---------- MATERIAL SUPPLIED
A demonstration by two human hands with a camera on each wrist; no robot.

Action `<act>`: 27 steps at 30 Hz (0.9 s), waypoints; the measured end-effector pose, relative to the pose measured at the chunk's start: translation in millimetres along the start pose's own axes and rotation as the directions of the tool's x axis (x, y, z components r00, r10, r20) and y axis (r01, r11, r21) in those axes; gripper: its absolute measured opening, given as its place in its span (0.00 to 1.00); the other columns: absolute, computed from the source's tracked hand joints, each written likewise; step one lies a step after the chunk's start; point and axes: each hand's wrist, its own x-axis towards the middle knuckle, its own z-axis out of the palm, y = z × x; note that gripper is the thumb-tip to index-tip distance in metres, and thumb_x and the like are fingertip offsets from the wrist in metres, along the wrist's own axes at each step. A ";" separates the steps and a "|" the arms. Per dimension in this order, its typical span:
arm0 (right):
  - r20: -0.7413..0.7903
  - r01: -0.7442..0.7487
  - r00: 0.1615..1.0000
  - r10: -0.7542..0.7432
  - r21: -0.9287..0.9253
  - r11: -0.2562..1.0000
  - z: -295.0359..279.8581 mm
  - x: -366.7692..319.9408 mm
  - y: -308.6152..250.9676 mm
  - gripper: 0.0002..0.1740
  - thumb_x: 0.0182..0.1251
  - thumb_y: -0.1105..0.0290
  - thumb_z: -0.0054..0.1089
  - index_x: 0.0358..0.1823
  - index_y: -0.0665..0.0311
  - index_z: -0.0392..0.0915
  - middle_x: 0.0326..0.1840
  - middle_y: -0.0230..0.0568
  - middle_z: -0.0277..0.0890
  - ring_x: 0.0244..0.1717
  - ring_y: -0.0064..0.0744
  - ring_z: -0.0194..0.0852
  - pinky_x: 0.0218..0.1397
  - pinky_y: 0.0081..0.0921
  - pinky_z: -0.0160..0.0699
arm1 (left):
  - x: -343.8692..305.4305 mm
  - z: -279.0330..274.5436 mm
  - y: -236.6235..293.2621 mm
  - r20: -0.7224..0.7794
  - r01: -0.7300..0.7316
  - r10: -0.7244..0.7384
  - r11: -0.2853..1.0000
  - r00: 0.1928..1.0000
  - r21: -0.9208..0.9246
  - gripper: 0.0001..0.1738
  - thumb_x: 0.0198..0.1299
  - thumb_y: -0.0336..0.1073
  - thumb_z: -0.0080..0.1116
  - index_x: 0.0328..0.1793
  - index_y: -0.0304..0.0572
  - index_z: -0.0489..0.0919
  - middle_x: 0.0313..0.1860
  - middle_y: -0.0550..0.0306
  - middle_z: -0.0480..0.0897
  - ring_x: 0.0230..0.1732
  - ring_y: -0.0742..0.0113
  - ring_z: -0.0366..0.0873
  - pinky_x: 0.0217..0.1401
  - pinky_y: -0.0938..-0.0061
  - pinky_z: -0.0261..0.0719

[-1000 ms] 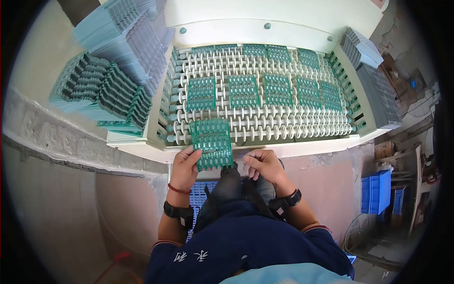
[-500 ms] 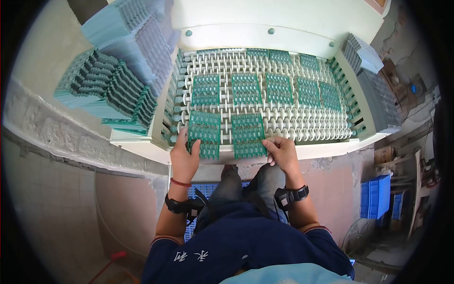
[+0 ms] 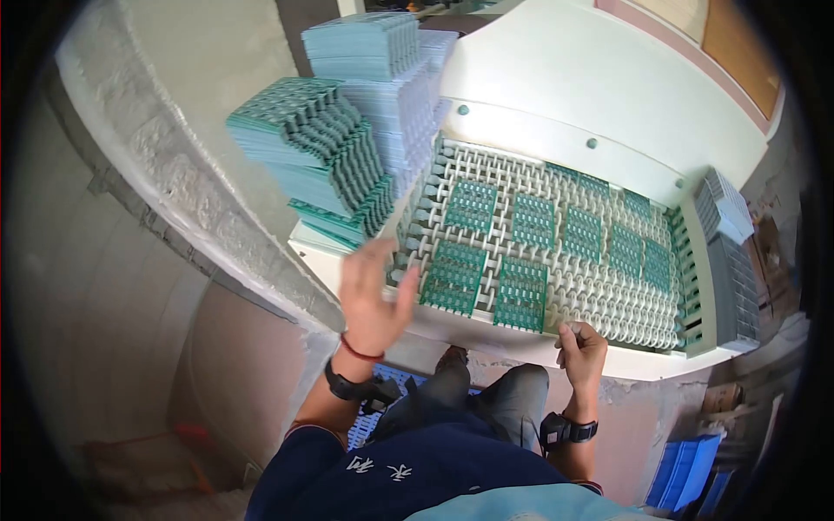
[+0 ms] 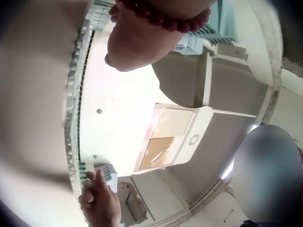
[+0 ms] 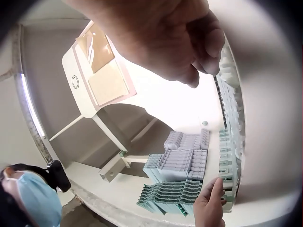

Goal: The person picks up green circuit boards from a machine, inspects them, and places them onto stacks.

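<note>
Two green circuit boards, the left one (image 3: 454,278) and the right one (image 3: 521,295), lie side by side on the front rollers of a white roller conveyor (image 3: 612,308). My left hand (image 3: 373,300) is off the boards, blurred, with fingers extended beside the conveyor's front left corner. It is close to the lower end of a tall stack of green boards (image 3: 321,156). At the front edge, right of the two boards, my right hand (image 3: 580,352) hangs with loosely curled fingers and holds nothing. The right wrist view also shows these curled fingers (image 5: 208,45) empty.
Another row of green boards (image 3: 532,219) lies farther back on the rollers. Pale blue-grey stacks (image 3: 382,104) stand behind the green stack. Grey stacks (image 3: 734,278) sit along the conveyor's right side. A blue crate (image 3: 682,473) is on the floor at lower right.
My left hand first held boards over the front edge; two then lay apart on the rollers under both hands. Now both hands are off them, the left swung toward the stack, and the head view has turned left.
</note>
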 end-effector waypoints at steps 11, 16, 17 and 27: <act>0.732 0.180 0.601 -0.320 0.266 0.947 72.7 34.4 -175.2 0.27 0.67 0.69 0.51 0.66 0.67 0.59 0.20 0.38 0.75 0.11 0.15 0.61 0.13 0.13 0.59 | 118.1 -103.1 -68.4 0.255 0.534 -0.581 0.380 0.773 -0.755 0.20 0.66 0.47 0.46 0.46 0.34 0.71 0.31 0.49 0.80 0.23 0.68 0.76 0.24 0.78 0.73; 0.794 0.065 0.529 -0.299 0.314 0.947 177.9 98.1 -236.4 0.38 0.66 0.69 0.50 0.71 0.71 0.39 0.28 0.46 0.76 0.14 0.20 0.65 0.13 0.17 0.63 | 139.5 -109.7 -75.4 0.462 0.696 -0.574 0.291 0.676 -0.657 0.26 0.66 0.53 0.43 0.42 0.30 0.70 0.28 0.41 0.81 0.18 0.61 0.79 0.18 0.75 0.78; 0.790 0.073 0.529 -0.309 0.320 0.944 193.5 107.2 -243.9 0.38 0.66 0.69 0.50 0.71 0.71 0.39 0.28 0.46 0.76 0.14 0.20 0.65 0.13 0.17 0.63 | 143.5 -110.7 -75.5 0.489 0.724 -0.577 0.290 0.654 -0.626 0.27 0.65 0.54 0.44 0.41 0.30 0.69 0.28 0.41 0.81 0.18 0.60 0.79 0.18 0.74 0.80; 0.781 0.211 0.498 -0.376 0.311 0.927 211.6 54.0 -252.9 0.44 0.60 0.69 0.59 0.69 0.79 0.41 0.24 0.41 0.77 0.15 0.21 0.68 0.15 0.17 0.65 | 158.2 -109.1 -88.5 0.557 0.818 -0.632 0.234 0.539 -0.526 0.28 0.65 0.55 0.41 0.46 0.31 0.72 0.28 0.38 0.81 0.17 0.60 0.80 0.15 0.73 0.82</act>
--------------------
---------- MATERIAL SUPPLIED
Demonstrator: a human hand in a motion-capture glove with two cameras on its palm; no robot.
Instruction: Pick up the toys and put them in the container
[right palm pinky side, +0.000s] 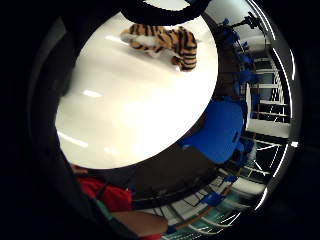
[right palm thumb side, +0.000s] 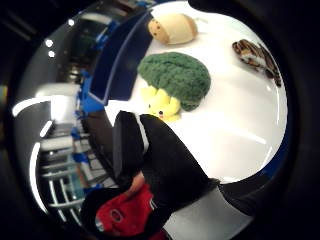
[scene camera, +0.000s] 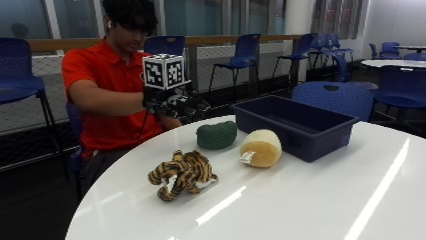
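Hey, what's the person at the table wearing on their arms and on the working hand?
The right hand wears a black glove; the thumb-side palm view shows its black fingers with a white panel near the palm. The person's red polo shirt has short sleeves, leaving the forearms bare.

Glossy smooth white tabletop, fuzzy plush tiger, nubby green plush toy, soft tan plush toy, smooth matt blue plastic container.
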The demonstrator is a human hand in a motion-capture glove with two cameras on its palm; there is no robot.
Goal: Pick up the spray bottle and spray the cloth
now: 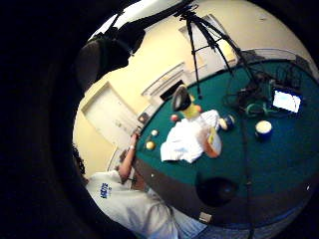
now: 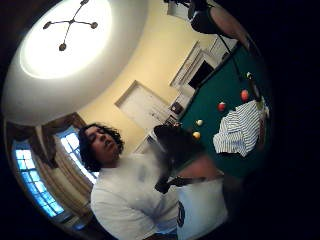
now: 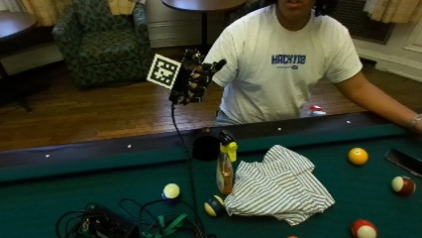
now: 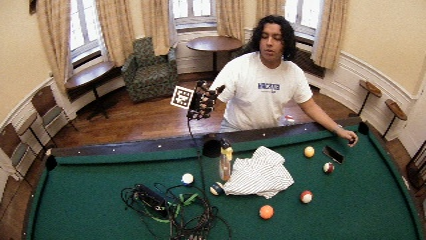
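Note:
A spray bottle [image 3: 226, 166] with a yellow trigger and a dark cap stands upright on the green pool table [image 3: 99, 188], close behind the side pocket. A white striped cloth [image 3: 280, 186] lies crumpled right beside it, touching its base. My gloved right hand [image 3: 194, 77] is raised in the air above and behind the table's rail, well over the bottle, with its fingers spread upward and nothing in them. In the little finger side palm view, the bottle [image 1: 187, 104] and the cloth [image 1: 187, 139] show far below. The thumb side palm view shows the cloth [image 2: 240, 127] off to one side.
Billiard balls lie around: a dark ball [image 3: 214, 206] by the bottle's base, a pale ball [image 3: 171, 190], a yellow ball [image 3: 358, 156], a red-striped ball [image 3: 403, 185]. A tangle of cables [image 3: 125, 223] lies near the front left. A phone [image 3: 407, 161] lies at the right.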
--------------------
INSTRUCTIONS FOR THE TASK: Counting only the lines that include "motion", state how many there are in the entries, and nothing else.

EXERCISE RESULT: 2